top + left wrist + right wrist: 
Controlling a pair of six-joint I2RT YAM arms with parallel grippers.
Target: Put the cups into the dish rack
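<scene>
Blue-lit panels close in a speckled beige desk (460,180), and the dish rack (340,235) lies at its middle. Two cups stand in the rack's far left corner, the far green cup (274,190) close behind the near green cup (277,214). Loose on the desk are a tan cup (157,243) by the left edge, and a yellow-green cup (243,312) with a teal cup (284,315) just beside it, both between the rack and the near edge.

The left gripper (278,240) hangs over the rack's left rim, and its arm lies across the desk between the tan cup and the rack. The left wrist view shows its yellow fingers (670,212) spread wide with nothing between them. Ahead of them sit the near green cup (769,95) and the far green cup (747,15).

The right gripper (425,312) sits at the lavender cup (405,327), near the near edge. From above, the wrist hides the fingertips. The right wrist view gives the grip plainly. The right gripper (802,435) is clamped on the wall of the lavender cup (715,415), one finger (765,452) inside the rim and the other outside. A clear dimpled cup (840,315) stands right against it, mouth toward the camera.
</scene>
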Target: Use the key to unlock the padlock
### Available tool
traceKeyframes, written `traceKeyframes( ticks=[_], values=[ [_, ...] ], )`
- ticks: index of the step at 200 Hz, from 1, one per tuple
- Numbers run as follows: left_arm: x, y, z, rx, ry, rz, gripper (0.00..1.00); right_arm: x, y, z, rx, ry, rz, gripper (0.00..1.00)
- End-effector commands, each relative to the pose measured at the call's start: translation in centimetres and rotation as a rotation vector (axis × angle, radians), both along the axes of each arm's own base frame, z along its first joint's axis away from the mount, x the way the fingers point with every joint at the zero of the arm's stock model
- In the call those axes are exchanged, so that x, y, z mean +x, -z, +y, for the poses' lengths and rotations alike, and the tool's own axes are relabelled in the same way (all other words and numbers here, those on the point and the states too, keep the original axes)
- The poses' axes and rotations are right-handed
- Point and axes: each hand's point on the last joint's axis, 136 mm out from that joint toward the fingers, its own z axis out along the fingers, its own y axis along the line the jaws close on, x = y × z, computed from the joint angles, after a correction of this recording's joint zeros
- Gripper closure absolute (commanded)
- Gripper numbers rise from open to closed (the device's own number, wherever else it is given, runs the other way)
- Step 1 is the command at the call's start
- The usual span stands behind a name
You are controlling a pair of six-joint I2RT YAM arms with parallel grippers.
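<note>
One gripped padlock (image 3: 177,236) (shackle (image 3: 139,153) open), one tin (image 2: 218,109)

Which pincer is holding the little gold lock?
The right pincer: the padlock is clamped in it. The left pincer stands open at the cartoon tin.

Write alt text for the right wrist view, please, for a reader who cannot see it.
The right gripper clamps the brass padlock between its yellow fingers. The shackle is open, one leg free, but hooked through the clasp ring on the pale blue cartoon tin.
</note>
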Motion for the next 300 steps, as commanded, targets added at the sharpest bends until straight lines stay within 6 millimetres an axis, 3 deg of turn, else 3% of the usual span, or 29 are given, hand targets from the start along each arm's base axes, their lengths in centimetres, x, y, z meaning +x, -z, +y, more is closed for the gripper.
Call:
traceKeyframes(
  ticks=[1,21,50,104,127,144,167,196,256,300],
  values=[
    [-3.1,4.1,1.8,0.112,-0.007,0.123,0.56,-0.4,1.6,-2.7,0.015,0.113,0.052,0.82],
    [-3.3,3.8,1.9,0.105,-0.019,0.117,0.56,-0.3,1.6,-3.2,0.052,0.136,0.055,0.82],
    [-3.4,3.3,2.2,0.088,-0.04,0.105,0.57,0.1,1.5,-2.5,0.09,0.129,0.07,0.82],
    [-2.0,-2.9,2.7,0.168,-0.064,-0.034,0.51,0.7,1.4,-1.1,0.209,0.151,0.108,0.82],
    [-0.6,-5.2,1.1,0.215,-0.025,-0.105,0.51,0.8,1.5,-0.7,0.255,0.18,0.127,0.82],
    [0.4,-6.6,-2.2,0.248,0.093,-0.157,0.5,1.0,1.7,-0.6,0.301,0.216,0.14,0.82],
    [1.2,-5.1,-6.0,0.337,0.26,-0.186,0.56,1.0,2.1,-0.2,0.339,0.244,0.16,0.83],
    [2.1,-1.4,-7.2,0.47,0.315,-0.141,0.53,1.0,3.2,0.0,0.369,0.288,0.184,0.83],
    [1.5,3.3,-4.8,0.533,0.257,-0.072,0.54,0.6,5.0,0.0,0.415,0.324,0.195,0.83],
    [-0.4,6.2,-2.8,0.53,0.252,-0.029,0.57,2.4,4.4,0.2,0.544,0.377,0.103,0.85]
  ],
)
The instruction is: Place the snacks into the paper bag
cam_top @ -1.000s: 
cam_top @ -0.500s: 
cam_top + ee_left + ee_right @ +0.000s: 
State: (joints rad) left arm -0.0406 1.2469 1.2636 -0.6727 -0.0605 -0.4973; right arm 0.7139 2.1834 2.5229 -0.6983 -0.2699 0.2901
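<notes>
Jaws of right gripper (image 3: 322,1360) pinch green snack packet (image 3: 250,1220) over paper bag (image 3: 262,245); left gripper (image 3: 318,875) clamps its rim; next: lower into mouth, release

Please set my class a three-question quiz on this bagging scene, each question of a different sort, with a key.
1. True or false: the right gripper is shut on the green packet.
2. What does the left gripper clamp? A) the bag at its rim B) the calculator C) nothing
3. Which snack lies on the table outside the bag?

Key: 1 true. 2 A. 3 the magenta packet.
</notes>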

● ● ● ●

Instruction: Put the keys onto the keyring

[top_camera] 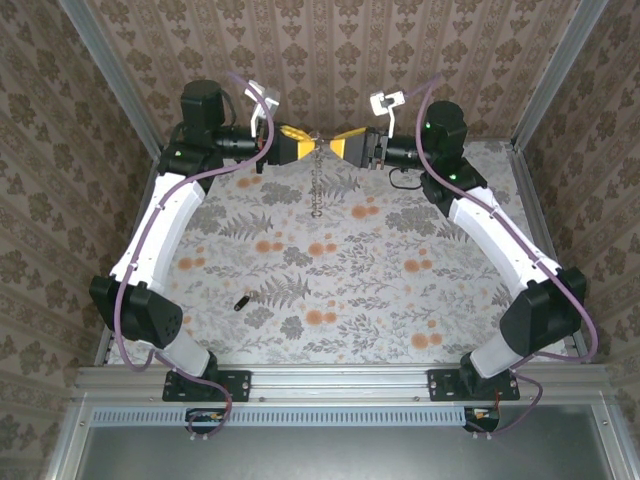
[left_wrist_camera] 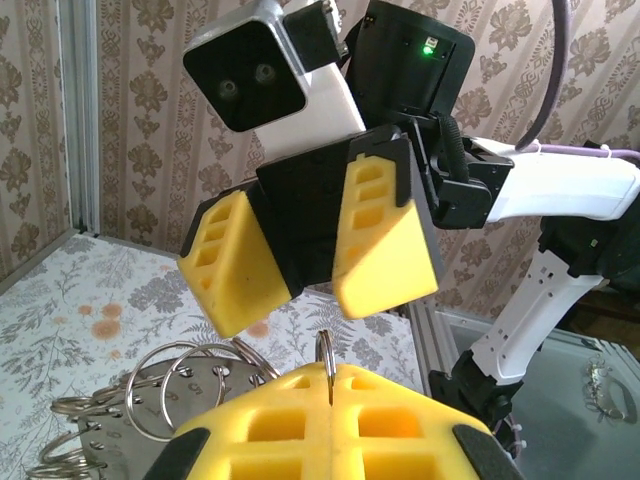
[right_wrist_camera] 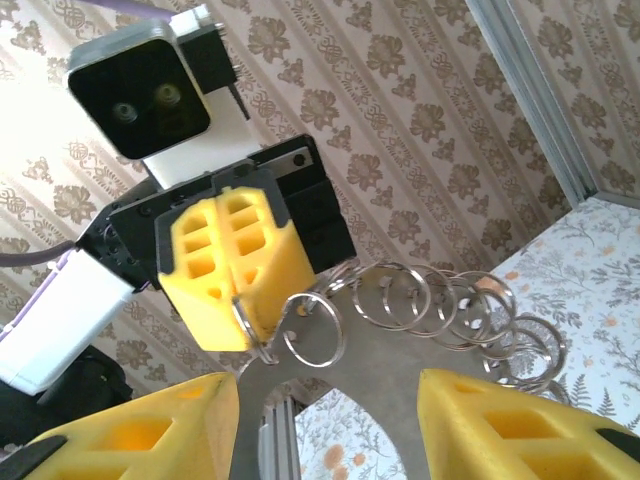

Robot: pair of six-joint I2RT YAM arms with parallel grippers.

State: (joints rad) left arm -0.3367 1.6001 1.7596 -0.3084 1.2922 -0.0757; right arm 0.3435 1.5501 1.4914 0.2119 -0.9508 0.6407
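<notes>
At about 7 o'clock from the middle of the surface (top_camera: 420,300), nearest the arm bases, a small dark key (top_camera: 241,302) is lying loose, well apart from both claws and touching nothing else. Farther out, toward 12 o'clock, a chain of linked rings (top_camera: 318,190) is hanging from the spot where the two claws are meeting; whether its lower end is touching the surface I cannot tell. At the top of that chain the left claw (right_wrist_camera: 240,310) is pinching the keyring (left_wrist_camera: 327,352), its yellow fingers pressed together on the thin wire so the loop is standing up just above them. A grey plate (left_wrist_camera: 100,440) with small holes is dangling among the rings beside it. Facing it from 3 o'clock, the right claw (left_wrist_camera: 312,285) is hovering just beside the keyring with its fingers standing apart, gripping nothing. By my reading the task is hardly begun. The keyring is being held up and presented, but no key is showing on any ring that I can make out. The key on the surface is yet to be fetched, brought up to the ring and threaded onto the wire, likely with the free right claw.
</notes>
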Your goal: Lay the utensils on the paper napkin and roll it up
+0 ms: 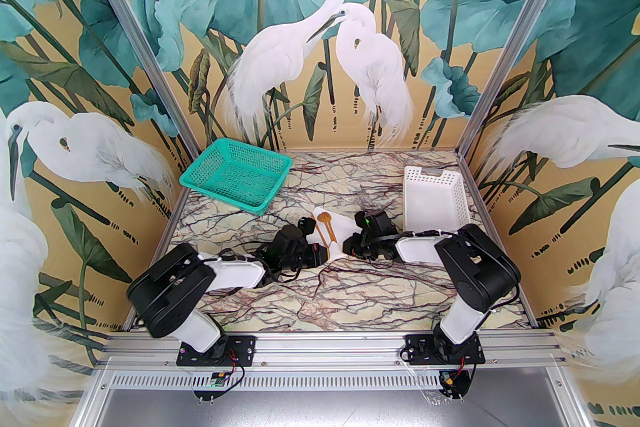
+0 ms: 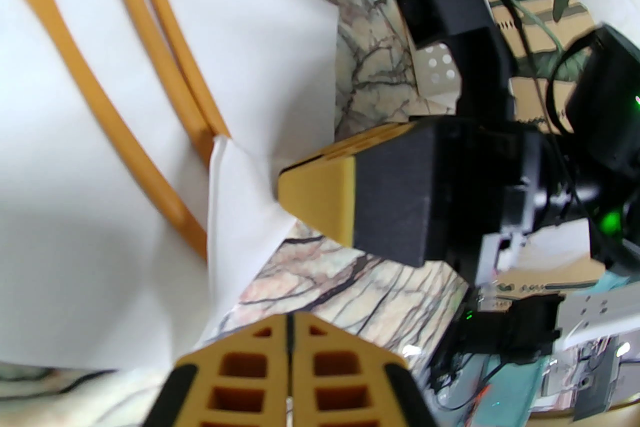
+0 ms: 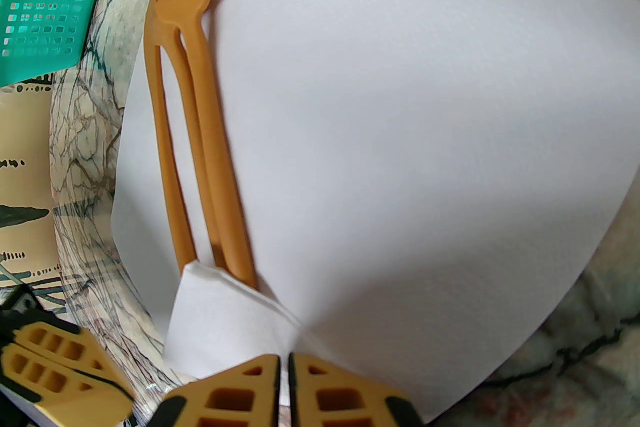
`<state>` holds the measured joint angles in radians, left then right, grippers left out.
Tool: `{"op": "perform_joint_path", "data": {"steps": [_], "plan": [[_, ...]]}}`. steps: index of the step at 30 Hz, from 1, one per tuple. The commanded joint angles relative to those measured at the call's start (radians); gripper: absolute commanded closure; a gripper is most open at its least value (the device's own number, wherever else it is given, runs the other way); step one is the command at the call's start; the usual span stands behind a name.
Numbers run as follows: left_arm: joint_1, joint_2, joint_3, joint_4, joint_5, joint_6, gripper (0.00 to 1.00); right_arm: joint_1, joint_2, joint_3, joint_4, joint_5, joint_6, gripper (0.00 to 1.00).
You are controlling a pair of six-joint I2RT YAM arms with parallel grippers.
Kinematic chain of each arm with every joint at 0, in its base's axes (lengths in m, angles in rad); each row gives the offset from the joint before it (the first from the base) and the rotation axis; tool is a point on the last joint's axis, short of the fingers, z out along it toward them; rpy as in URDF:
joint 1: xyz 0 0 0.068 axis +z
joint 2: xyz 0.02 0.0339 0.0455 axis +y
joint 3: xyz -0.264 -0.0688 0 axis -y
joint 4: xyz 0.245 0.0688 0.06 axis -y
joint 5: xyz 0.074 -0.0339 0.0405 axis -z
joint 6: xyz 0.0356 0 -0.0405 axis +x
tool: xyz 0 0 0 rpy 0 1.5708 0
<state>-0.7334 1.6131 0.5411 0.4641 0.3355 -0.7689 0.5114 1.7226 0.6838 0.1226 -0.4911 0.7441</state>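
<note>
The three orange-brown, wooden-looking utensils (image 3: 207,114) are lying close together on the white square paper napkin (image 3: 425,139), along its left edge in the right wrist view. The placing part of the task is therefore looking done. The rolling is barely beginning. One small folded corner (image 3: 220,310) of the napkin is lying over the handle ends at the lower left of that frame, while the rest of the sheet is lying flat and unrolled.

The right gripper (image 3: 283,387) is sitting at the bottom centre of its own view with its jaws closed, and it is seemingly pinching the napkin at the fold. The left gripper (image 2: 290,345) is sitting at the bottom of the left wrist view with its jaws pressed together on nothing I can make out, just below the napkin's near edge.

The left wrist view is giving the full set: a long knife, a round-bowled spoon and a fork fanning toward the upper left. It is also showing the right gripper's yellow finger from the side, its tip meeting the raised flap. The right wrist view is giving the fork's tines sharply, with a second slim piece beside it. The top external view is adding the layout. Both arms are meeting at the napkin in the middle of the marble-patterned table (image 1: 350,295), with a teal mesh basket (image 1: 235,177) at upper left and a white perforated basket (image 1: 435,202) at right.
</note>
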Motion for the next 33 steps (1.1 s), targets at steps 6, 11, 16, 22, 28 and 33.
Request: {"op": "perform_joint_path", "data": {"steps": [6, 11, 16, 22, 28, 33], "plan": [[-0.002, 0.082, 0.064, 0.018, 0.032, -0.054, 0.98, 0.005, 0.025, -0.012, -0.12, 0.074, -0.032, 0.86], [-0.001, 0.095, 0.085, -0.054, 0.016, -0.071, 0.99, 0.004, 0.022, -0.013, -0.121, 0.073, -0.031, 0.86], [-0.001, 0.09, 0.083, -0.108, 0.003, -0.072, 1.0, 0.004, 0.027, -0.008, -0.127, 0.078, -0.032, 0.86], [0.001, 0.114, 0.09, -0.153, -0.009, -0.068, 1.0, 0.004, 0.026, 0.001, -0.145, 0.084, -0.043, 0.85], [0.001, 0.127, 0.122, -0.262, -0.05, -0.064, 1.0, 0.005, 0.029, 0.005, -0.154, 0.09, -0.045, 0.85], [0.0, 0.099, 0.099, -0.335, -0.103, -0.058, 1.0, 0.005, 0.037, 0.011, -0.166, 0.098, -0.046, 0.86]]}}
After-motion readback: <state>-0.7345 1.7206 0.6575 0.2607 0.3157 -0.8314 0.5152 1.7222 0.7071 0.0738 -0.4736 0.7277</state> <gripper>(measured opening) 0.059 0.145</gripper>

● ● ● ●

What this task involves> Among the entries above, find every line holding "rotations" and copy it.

Response area>
- In the call those axes are exchanged, so that x, y, z mean +x, -z, +y, for the poses' lengths and rotations alike, and the tool's own axes are relabelled in the same way (all other words and numbers here, those on the point and the states too, keep the original axes)
- The poses' axes and rotations are right-handed

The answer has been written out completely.